Мысли ушли, а осадок, разрушающий уверенность в правильности своих мыслей и действий, остался. Повис в воздухе вопрос: «Так кому служить? Вечности или преходящей сиюминутности?» Но ведь на этом преходящем она и воспитывалась, она ему присягала быть всегда верной. И, хотя теперь понимала, что заблуждалась, но ведь верила и клялась. А заблуждалась ли? Ведь она присягала служить верой и правдой Родине! А у кормила ее Родины оказалась коварная власть с двойными мерками и кормчим Сталиным. А знает ли он, что творится в тюремных кабинетах и коридорах? Может быть, и не знает. Ведь его подчиненные докладывают ему только результаты, не излагая методов получения этих результатов. Боялась попасть в немецкие застенки, а оказалась в советских, где методы дознания не отличались от фашистских. Она все время задавала вопрос: «Ну, почему это случилось со мной? Почему мой ребенок, который совсем ни в чем не виноват, должен родиться в тюрьме?» Как утешение, сквозь горечь и мрак тюремного бытия, в памяти всплывали моменту детства, их уютная квартира, атмосфера, наполненная любовью и согласием, мудрая бабушка, у которой всегда и на все был ответ. «Интересно, чтобы она мне посоветовала теперь?» – думала Тася. – Испытание? Урок? Надо иметь недюжинную силу, чтобы вынести все это. Так какой же урок она вынесет из этого ареста? С чем она еще столкнется и какую ей пользу это сможет принести?» И она призывала на помощь не только силу воли и мужество, но и мудрость, которая поможет ей выбрать правильное поведение, сделать правильные шаги. И опять всплывали в памяти бабушкины слова: «Твое имя будет защищать тебя. Человек с этим именем обладает большой силой, он становится неуязвимым, поскольку обретает непроницаемый щит, отражающий силы ненависти. Благодаря твоему характеру, зло будет покоряться тебе». «Может быть, и вправду меня бережет мое имя и я до сих пор еще жива и жив мой ребенок?» – думала Тася.

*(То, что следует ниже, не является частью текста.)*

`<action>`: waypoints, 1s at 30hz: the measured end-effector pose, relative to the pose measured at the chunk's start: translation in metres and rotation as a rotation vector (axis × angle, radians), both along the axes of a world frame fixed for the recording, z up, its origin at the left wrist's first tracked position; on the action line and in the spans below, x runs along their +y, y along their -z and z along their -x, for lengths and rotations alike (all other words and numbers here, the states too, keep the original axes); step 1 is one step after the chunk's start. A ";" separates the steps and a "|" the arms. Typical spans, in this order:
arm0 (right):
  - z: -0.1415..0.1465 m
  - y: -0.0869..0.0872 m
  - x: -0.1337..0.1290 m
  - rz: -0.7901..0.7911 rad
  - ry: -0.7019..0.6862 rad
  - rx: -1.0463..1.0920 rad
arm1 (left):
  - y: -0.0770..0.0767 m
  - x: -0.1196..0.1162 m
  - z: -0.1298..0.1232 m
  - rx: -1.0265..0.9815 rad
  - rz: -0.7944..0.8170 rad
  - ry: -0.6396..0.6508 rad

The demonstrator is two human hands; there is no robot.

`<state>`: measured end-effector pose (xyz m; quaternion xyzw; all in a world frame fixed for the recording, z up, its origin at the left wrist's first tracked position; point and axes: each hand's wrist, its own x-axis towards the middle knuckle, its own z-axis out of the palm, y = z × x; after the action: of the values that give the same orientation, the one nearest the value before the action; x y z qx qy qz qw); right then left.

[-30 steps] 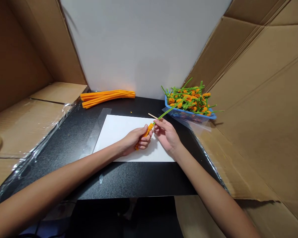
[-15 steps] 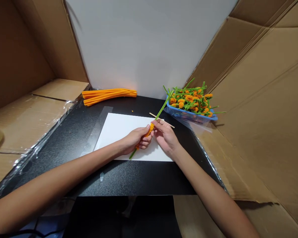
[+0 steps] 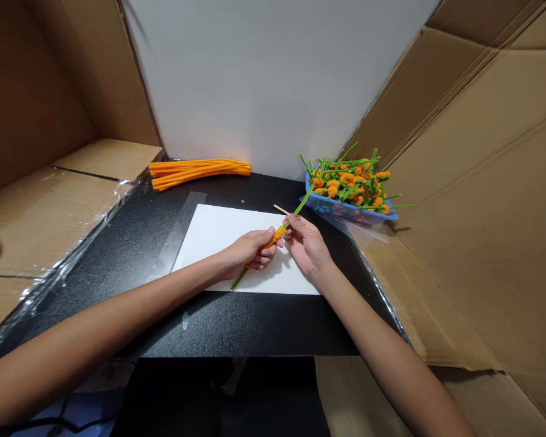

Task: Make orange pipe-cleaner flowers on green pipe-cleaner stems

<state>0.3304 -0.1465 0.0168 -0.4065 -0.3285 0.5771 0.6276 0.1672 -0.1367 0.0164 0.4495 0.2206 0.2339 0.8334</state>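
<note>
The left hand (image 3: 248, 254) is closed around the lower part of an orange pipe-cleaner coil (image 3: 275, 236), which is wound on a green pipe-cleaner stem (image 3: 300, 205). The right hand (image 3: 306, 246) is curled, its fingertips (image 3: 288, 220) pinching the stem just above the coil. The stem slants across both hands, its lower tip over the white paper sheet (image 3: 218, 227) and its upper end pointing toward the far right corner of the worktop. A thin wooden stick (image 3: 280, 209) runs toward the right hand, its lower end out of sight. Both hands are over the sheet's right part. Beyond, at that far right corner, stands a blue plastic basket (image 3: 341, 212) of finished pipe-cleaner flowers (image 3: 346, 182). A bundle of orange pipe cleaners (image 3: 198, 173) lies along the far left edge of the black worktop (image 3: 209, 328).
</note>
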 end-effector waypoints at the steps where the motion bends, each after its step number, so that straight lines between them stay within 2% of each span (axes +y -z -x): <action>1: 0.000 0.000 0.000 -0.008 0.018 0.003 | 0.000 0.000 -0.001 -0.006 0.006 -0.011; 4: -0.006 -0.002 0.003 -0.044 0.118 0.015 | -0.001 0.004 -0.001 -0.017 0.008 -0.094; 7: -0.022 -0.004 0.009 -0.076 0.300 -0.014 | -0.005 0.014 0.005 0.003 0.010 -0.181; 10: -0.038 -0.005 0.014 -0.140 0.540 -0.128 | -0.011 0.027 0.015 -0.079 0.057 -0.264; 12: -0.043 -0.005 0.015 -0.180 0.629 -0.228 | -0.014 0.033 0.021 -0.158 0.048 -0.359; 14: -0.041 -0.004 0.015 -0.179 0.587 -0.258 | -0.014 0.035 0.023 -0.194 0.027 -0.444; 18: -0.027 -0.002 0.011 -0.081 0.368 -0.118 | -0.005 0.033 0.018 -0.155 -0.030 -0.565; 23: -0.023 -0.001 0.012 0.055 0.319 0.104 | 0.005 0.034 0.013 -0.079 -0.119 -0.783; 26: -0.025 -0.001 0.013 0.078 0.293 0.195 | 0.006 0.036 0.012 -0.058 -0.126 -0.838; 30: -0.022 -0.003 0.012 0.045 0.141 0.188 | 0.005 0.034 0.008 -0.118 -0.020 -0.833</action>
<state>0.3523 -0.1348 0.0195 -0.3867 -0.2260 0.5744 0.6852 0.1588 -0.1024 0.0110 0.3158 0.3328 0.5783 0.6746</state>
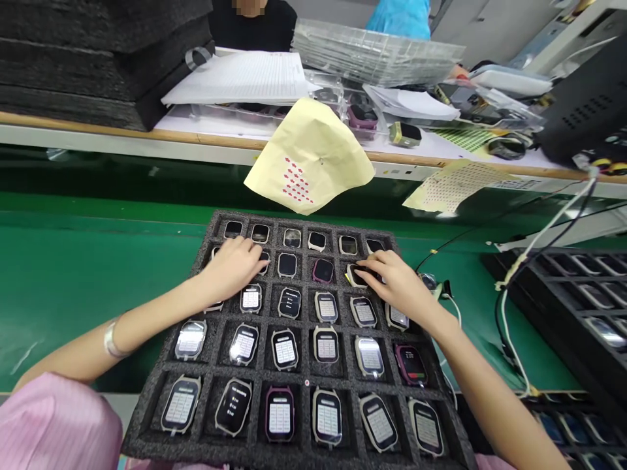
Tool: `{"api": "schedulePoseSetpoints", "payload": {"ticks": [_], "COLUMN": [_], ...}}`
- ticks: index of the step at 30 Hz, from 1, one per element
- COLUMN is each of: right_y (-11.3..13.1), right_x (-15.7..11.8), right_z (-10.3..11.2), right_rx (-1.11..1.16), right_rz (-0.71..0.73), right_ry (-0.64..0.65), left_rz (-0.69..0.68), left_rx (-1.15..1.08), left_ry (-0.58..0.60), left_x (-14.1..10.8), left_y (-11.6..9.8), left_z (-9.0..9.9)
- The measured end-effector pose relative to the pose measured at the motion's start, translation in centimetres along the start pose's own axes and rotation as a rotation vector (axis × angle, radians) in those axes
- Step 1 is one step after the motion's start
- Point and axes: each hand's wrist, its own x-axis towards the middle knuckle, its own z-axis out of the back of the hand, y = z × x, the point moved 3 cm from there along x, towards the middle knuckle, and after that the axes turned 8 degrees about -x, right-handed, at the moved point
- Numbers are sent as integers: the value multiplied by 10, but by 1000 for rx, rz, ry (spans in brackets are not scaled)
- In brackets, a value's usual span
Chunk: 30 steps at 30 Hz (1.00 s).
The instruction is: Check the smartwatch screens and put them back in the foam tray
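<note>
Left hand, fingers bent, is at a dark-screened watch in column 2; right hand, thumb and finger narrowed, touches a pale-rimmed watch in column 5; both sit in row 2 from the far edge of a foam tray on the green surface; whether either is gripped I cannot tell; the step looks like handling watches in their slots; the next move calls for a light edge hold.

Yellow sheet hanging at shelf edge; white papers behind; black foam stack left.
</note>
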Motion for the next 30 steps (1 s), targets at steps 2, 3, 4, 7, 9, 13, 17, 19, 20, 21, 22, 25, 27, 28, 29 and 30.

Было отчего и болеть, и гудеть голове. Но, несмотря на то, что она о многом передумала, ни к какому решению придти не смогла. Только сквозь горечь и боль, нет, нет, да и прорвется добрая весточка от того, кто расположился у нее под сердцем, и такая благодать разольется по телу, и таким теплом и негой наполнится сердце, что и словами она невозможно передать этого. Только вздыхала и улыбалась блаженно, поглаживая живот. Сама того еще не понимая, она обрела защитника и опору в своем нелегком положении узницы Бутырки.
Вызвали на допрос Тасю только на четвертый день после первого. Разбудили в полночь. Грубо. С ожесточением. Это не предвещало ничего хорошего. Да и по дороге надзиратель не упускал случая послать в ее адрес отборный мат и вертикально рубануть ладонью между лопаток так, что содрогалось все тело. Она сжималась, пытаясь защитить маленького и удержать слабую ниточку жизни, едва зацепившуюся за ее лоно. Она так боялась, чтобы она не оборвалась от сотрясений.
По поведению надзирателя поняла, что на этот раз благодушной беседы не будет, готовилась к отпору, готовилась стоять на своем до конца, чтобы с ней не делали. Майор встретил Тасю на этот раз в военной форме, и посмотрел на нее так, что у нее сразу пересохло в горле и ноги стали ватными. Она не могла их переставлять, остановившись у порога, и надзиратель толкнул с силой, отчего она полетела вперед, смешно размахивая руками, то нагибаясь, то поднимаясь, стараясь удержаться и не упасть. Наконец, перед нею оказался стол, и она ухватилась за него руками.
– Стоять! – первое, что изрек следователь.
Тася быстро оторвала руки от стола, но это уже было не опасно, она обрела равновесие. У майора было такое выражение лица, какое бывает у хищника, который держит жертву в своих когтях и замирает в предвкушении отведать долгожданное лакомство. Да и высокомерность, с которой он восседал на своем стуле с высокой спинкой, словно король, в чьей власти карать и миловать, была настораживающей. Она вспомнила рассказы Люси о пытках, которые ей пришлось перенести в фашистских застенках, и поняла, что методы допросов и способы издевательства над личностью, унижения и нивелирования этой самой личности у оголтелых фашистов и убежденных коммунистов одни и те же. Душа кричала: «Как же так? Как же так?» А мозг ничего не мог ответить. Он не мог воспринять этой жуткой новой реальности, в которую она попала, совсем непохожей на ту, в которой росла. И интуиции правильно ей подсказывала. Над ней как дамоклов меч повисла ст. 58 – 1 «б» УК РСФСР – измена Родине, совершенная военнослужащим, каралось высшей мерой наказания – расстрелом с конфискацией имущества.